4 – Fixar o esfregaço passando a lâmina 3 a 5 vezes sobre a chama (passar rapidamente sobre a chama). 
5 – Colocar a lâmina no suporte de coloração. 
6 – Cobrir o esfregaço com cristal violeta e aguardar 1 minuto. 
7 – Após, lavar a lâmina em água corrente e cobrir o esfregaço com solução de lugol durante 1 minuto. 
8 – Lavar o esfregaço em água corrente. 
9 – Descorar com álcool-acetona durante 3 a 5 segundos. Imediatamente, após 3 a 5 segundos, lavar o esfregaço em água corrente. 
10 – Cobrir o esfregaço com o corante fucsina ou safranina durante 30 segundos. 
11 – Lavar o esfregaço em água corrente. 
12 – Secar o esfregaço. 
13 – Observar o material em microscópio no aumento de 1.000 vezes (objetiva de 100 vezes com óleo de imersão).Gram positivas Gram negativas
2 - Coloração para Álcool-Ácido-Resistentes 
Este método de coloração é usado para identificação de bactérias como Mycobacterium, Nocardia e Rhococcus. Esta coloração é utilizada como técnica diagnóstica para tuberculose, causada pelo Mycobacterium tuberculosis e outras espécies, e também para identificar Mycobacterium leprae, agente causador de hanseníase. O diagnóstico de tuberculose, em qualquer dos casos de origem pulmonar, se faz pelo exame do escarro, corando-se pela técnica de Ziehl Neelsen, seguido de cultivo em meios específicos como Löwenstein-Jensen, ou Middlebrook 7H10 e identificação por métodos bioquímicos especiais. Recentemente, também está sendo empregado o PCR. 

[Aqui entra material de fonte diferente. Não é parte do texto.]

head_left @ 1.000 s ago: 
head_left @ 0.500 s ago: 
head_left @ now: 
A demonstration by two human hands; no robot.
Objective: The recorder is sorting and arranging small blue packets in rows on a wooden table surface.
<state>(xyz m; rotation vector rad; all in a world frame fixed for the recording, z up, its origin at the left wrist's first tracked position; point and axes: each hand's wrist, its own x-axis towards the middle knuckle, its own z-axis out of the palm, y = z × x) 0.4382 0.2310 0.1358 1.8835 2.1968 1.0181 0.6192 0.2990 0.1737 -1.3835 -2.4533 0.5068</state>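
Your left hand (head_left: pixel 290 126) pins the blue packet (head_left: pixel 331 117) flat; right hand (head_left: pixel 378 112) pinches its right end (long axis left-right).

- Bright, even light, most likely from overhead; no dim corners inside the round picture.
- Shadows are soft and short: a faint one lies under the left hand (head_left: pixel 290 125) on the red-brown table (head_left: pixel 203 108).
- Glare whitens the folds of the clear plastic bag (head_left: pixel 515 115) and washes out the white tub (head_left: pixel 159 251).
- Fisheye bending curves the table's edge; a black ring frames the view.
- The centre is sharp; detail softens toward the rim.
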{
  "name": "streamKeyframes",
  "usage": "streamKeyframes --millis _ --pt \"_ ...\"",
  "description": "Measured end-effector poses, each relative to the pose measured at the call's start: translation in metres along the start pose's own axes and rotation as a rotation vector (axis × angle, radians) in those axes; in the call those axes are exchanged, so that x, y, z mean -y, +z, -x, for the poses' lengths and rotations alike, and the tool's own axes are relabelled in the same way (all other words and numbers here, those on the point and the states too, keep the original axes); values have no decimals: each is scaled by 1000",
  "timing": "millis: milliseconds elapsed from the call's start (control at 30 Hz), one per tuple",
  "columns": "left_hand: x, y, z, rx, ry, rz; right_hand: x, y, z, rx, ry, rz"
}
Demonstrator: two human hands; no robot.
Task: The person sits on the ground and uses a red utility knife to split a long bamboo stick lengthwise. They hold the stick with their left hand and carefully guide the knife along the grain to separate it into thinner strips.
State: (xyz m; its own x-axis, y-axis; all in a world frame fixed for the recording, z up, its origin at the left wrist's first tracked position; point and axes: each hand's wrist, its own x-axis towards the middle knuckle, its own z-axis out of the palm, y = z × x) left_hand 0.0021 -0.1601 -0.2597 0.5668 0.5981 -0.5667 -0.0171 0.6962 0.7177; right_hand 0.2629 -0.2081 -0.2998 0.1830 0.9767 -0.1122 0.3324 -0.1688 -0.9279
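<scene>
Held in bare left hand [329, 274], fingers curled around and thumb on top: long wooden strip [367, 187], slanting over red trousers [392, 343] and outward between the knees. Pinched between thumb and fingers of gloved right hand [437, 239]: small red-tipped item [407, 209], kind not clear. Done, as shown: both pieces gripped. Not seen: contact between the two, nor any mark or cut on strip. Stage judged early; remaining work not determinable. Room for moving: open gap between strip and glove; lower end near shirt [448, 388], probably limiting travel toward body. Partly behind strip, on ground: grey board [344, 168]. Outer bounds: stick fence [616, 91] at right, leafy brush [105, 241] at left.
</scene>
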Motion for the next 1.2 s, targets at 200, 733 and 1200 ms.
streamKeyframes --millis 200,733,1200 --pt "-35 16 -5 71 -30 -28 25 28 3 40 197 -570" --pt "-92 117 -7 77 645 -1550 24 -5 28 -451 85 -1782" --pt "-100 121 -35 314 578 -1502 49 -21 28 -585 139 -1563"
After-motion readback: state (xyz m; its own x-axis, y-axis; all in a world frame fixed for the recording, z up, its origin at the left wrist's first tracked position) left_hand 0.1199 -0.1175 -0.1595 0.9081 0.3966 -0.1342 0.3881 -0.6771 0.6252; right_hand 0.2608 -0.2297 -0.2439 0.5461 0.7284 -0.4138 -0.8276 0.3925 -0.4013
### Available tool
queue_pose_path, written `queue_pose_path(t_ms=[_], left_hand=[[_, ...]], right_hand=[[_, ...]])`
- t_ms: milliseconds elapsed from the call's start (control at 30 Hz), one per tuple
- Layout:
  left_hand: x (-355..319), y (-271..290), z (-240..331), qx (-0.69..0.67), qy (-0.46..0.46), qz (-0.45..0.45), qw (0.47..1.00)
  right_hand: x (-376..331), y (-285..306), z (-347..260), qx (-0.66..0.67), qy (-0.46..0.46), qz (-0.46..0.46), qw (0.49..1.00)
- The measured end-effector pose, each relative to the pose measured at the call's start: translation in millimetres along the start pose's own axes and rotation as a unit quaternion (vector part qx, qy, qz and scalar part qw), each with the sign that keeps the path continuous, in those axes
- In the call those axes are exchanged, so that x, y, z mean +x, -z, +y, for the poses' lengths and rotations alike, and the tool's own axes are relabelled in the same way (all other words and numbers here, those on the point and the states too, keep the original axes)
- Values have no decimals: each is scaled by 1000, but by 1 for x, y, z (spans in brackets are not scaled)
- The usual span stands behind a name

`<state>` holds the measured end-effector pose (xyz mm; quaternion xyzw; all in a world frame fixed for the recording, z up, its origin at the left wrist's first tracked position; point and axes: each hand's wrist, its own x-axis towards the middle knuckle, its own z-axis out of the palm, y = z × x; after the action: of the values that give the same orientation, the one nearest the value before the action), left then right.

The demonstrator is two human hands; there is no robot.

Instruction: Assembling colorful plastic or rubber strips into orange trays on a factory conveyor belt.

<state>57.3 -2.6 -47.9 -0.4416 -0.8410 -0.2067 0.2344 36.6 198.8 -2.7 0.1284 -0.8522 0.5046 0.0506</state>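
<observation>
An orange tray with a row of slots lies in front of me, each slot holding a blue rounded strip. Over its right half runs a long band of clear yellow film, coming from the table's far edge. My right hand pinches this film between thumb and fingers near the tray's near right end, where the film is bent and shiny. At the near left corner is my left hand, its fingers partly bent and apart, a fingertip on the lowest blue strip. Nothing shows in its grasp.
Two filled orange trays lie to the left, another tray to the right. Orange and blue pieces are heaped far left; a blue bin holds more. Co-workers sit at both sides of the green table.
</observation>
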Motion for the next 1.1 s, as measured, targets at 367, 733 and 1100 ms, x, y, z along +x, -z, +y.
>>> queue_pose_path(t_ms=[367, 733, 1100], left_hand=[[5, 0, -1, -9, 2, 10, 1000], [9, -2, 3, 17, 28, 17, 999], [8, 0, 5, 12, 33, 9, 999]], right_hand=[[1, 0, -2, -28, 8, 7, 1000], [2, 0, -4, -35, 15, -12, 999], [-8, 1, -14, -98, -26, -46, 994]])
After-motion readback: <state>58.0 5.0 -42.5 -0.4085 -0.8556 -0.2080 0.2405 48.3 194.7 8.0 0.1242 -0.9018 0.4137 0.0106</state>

As micobactérias são revestidas por um material lipídico e espesso (ácido micólico), que resiste à coloração; entretanto, uma vez corado este material resiste à descoloração com solventes orgânicos fortes, tais como o álcool-ácido. 
Técnica de Ziehl-Neelsen 
1 - Cobrir um esfregaço, seco e fixado pelo calor, com o corante carbolfucsina. 
2 - Aquecer a lâmina até que se desprendam vapores (o corante não deve entrar em ebulição). Deixar por 5 minutos. 
3 - Lavar o excesso de corante com água destilada e descorar com álcool-ácido (97% álcool absoluto e 3% HCl) até que não aparece mais corante na lâmina. 
4- Fazer a coloração de contraste com azul de metileno (1-2 minutos). 
5 - Lavar o excesso de corante, escorrer e secar ao ar. 
6 – Examinar com objetiva de 100 x, com imersão em óleo. As micobactérias ficam coradas em vermelho e o fundo em azul.